On my cell phone, there are three contacts I refuse to delete. It's a weird thing of mine, but deleting them is akin to erasing them from existence. I guess people who keep address books have the same issue when upgrading. If someone has died, do they continue to put their information into the book as a new entry, or do they choose to replace the data with that of another? I've never had my own address book, so I'm not sure what my process would be. With a cell phone, however, the act seems too permanent. Too final. As if the act of dying itself is not permanent and final.
Today is the 2nd anniversary of my father's death. Anniversary is a crappy word to use, really. I'm not the first person to say or feel this. I'm just not that original. Anniversary implies celebration, joy, happiness. The anniversary of the dead is supposed to be a celebration of life. While we started the day doing something my father enjoyed when he was alive--eating breakfast at Teddy's Diner in Elk Grove Village; enjoying, like he did, pancakes, sausage, and eggs--the day was mostly filled with contemplation.
I can't rewrite history and claim that the relationship I had with my father was perfect. It wasn't. Far from it actually. But that doesn't mean I don't miss having him around. One of the things we used to do was go to the movies together. I enjoyed doing that with him. It's become one of the things I now do with Frederic.
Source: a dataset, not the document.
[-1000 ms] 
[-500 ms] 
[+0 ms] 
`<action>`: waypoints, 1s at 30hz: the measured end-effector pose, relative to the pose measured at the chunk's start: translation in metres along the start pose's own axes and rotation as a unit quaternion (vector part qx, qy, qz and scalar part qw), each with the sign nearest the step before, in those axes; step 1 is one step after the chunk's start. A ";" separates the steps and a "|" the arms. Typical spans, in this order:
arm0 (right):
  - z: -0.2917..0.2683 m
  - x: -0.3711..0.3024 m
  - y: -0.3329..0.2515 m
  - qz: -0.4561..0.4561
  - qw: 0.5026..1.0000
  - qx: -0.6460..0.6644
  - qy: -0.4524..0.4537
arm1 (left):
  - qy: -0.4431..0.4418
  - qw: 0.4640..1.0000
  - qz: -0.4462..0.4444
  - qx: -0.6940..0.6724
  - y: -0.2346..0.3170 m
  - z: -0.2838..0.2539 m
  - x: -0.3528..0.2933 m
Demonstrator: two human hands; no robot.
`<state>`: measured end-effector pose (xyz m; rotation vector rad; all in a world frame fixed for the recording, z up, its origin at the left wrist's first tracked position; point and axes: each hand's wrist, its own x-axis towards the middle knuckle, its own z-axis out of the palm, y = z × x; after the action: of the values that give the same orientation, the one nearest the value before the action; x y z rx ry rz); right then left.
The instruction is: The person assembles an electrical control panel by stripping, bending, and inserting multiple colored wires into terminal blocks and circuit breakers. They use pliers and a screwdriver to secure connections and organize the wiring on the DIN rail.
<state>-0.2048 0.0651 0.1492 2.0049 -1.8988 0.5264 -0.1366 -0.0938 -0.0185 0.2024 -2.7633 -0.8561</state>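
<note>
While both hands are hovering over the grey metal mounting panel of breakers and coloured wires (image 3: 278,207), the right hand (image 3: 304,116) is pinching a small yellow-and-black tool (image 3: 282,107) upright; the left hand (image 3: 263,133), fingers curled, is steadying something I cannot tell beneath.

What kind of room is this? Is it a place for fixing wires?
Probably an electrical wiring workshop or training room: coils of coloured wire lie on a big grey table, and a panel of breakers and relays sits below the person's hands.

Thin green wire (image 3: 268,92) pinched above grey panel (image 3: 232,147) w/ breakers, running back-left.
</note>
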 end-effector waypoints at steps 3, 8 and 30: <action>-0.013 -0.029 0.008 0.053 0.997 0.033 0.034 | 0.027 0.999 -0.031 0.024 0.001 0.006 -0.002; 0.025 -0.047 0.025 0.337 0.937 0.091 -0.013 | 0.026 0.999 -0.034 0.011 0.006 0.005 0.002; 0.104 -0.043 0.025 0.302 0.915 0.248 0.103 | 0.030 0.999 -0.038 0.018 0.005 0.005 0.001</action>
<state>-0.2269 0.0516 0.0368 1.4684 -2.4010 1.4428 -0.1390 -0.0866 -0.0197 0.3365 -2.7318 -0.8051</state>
He and I went to "visit" my dad today at the cemetery. I'm not a big fan of going there; something I inherited from my father. It's just not something I get much out of. The whole process is jarring. Walking from the car to the grave site, doing the cemetery shuffle, and then having to see the bird poop, weeds, and other debris that has made a home of the place where my father eternally sleeps, begins the depressing scene. Jewish people have a ritual where they place rocks on the gravestone to let future visitors know there were others who arrived first. It's always a pain in the ass to have to find scattered rocks to announce my presence. You can't just take one off of another gravestone and claim it as your own.
There's a bench right next to my dad's headstone. It belongs to another family, but I always use it when I'm there. Convenient. Frederic and I sat there for a moment, in silence. He had been there before, so he didn't have any questions like the first time we went. "Does Papa need a blanket down there?" or "can we dig up the dirt to see him?" were replaced by no words at all. It was like he was giving me the thing he thought I needed most at that moment.
I've never been able to talk to the dead. The act of going to a cemetery seems almost pointless to me. It's not like the people in my life that have died are not in my constant thoughts. But we've made this part of the grieving ritual.
After a moment, Frederic and I shifted the focus from sadness, loss, and grief, to looking at the dates on headstones around us. We wanted to find one from the 1800's, and we did, quickly. We wanted to see how far back the dates went. 1860 was the earliest. I told him that there were some famous people buried in this cemetery. He wanted to know who.
"Jack Ruby," I said. I almost said Al Capone, but then I remembered that he wasn't Jewish, and that he was buried at Mount Carmel; the place where the other side of my family's dead go.
"Oh, I know that guy," he said. Certain he really didn't know, I pressed him to continue. "He's that guy. Well, okay, there was this one guy--I don't remember his name--that everybody says shot John F. Kennedy."
"Lee Harvey Oswald," I said, encouraged he was heading in the right direction.
"Yeah, and then Jack Ruby shot Lee Harvey Oswald." I praised his knowledge. "I read it in a book. Where's he buried at? Can we go see the grave."
All of the times I have been to the cemetery, I have never seen Jack Ruby's site. I have a hard enough time finding my grandparents and cousin, let alone find a guy who's famous for shooting a possible suspect.
We continued looking at the dates on the headstones, walking further and further away from my dad. When I realized this, I veered us back in that direction. We stopped for a moment, once again, in front of my dad.
"Do you want to say anything before we go?" I asked. Like father, like son, like father, like son, Frederic became very shy and standoffish about the request. He shook his head. He had nothing to say that he wasn't already thinking of privately.
As time goes on, the memories Frederic has of his interaction with my father will fade. They will be replaced by imagined memories that are created from looking at pictures and seeing old video footage. Memories, like entries in an old address book or in a cell phone, get replaced because we need the space.
I just don't think I'm at maximum capacity yet.